Source records
-- Opening Marker --
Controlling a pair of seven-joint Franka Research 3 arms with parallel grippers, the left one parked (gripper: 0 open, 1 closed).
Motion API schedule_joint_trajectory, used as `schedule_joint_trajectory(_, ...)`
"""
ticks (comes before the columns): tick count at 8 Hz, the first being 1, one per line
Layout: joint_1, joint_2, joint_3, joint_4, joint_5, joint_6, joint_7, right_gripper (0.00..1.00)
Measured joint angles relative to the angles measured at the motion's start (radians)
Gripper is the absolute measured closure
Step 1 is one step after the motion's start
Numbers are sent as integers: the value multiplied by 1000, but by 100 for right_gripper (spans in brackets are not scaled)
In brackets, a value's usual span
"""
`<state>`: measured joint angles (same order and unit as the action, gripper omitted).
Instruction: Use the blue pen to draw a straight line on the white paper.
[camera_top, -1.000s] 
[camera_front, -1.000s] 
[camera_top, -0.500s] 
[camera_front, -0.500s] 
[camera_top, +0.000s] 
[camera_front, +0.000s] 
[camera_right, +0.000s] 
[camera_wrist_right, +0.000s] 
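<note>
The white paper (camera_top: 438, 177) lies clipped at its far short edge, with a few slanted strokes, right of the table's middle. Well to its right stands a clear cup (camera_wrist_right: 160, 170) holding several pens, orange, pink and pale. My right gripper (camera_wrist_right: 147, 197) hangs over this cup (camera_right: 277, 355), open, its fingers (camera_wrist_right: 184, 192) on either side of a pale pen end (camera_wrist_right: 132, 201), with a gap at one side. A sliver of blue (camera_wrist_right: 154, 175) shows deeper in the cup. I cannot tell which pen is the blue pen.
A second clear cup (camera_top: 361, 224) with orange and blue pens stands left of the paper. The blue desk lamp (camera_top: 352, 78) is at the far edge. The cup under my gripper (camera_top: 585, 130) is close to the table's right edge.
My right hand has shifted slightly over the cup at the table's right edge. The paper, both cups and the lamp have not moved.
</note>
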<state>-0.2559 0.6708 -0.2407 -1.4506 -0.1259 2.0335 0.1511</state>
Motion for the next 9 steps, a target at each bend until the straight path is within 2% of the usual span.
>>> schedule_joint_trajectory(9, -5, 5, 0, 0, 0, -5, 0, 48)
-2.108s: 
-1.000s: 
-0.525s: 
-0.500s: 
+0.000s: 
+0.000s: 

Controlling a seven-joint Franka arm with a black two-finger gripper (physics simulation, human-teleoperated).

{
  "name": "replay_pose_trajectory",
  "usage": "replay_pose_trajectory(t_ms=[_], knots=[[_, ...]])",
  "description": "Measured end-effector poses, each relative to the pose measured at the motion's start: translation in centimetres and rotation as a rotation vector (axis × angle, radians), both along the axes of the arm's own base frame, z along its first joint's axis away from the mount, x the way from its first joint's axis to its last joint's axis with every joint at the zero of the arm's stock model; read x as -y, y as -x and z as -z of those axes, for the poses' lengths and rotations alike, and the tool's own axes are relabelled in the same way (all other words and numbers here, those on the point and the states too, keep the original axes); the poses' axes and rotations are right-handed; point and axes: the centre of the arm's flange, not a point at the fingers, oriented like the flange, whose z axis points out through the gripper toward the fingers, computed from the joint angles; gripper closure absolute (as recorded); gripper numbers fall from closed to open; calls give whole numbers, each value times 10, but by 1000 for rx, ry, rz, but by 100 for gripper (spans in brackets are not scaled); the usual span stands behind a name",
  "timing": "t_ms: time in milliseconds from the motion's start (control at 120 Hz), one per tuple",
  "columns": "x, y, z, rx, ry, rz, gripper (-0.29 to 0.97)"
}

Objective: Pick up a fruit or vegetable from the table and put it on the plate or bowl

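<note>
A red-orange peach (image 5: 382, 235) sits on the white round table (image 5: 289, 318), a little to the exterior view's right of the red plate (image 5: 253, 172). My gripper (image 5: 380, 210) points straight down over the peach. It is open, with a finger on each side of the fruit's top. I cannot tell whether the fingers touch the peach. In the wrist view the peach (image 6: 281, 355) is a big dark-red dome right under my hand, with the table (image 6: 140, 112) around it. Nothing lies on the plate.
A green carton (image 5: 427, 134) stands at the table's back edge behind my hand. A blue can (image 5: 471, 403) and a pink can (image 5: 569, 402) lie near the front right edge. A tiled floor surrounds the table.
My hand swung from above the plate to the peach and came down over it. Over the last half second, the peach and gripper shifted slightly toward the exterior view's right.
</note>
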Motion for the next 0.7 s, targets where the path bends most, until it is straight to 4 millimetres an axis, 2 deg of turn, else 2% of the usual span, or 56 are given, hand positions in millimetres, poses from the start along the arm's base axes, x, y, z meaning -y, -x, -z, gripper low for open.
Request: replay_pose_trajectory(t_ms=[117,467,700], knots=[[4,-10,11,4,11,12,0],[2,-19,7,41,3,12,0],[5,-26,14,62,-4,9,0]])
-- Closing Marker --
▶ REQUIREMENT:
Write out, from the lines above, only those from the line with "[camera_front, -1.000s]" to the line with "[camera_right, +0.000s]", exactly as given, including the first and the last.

▶ ANSWER SECTION:
[camera_front, -1.000s] 
[camera_top, -0.500s] 
[camera_front, -0.500s] 
[camera_top, +0.000s] 
[camera_front, +0.000s] 
[camera_right, +0.000s] 

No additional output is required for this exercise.